» Work task: Check every line of the material below, and show those that contain "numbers".

-- -- --

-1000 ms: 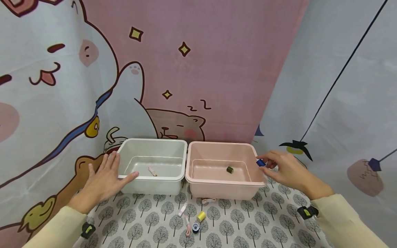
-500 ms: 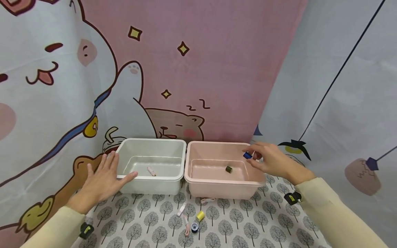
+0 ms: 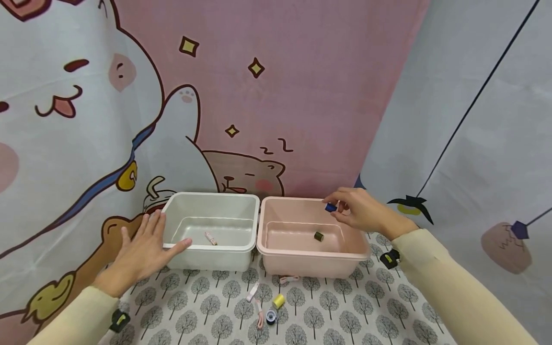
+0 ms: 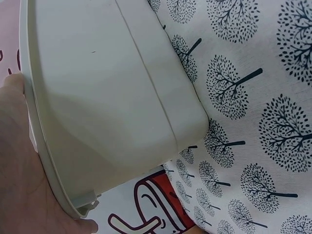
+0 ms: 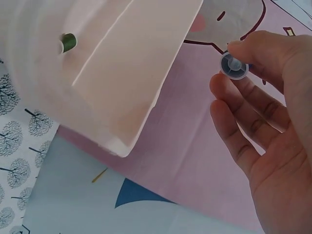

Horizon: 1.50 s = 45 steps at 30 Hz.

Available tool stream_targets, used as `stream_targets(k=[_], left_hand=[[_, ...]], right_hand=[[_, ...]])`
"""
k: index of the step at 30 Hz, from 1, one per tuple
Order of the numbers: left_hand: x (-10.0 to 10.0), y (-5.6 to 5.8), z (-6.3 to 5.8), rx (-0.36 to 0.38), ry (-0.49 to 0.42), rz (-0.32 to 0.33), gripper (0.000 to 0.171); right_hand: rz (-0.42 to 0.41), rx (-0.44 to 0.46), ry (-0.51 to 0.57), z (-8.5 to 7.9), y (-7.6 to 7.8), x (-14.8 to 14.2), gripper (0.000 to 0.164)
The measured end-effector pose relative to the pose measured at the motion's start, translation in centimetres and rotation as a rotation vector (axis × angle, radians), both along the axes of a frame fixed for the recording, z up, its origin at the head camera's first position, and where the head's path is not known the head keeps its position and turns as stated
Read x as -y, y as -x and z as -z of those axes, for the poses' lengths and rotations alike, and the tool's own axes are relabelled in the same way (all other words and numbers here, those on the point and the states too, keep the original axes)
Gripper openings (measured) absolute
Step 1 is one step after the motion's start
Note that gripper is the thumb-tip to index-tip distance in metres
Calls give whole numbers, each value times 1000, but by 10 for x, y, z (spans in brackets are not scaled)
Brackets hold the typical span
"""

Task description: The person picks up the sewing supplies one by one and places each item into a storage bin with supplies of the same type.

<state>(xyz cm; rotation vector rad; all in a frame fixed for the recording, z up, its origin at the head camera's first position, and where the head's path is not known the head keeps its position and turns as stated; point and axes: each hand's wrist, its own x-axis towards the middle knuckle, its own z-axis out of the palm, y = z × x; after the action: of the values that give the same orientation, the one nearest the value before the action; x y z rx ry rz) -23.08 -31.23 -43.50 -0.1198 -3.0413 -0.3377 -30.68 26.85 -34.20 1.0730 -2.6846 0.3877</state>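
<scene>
My right hand (image 3: 361,211) pinches a blue thread spool (image 3: 330,207) between thumb and fingers, above the back right part of the pink bin (image 3: 315,265). In the right wrist view the spool's round end (image 5: 234,66) faces the camera. A dark green thread spool (image 3: 318,236) lies on the pink bin's floor. My left hand (image 3: 140,254) rests with spread, straight fingers on the left front corner of the white bin (image 3: 211,258). Inside that bin lies a small, pale pink folded strip (image 3: 210,238). The left wrist view shows the palm against the white rim (image 4: 41,126).
In front of the bins, on the tree-print cloth (image 3: 198,306), lie a yellow thread spool (image 3: 278,301), a dark spool (image 3: 270,316), a white strip (image 3: 252,292) and two pink folded strips, one (image 3: 260,314) near the spools, another (image 3: 289,279) by the pink bin. A printed curtain (image 3: 310,96) hangs behind.
My right hand has carried the blue thread spool left and upward, from beside the pink bin's right edge to above the bin. My left hand stays on the white bin.
</scene>
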Motion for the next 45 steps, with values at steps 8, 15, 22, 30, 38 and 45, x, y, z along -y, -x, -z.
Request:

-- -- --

» Your response:
Order of the numbers: left_hand: x (-10.0 to 10.0), y (-5.6 to 5.8), z (-6.3 to 5.8), rx (-0.36 to 0.38), ry (-0.49 to 0.42), rz (-0.32 to 0.33), gripper (0.000 to 0.171); right_hand: rz (-0.42 to 0.41), rx (-0.44 to 0.46), ry (-0.51 to 0.57), z (-8.5 to 7.9), y (-7.6 to 7.8), x (-14.8 to 14.2), gripper (0.000 to 0.164)
Read x as -y, y as -x and z as -z of those axes, for the poses' lengths and rotations alike, and the tool's own axes are relabelled in the same way (all other words and numbers here, those on the point and the states too, keep the original axes)
Calls give whole numbers, each value times 1000, but by 10 for x, y, z (spans in brackets are not scaled)

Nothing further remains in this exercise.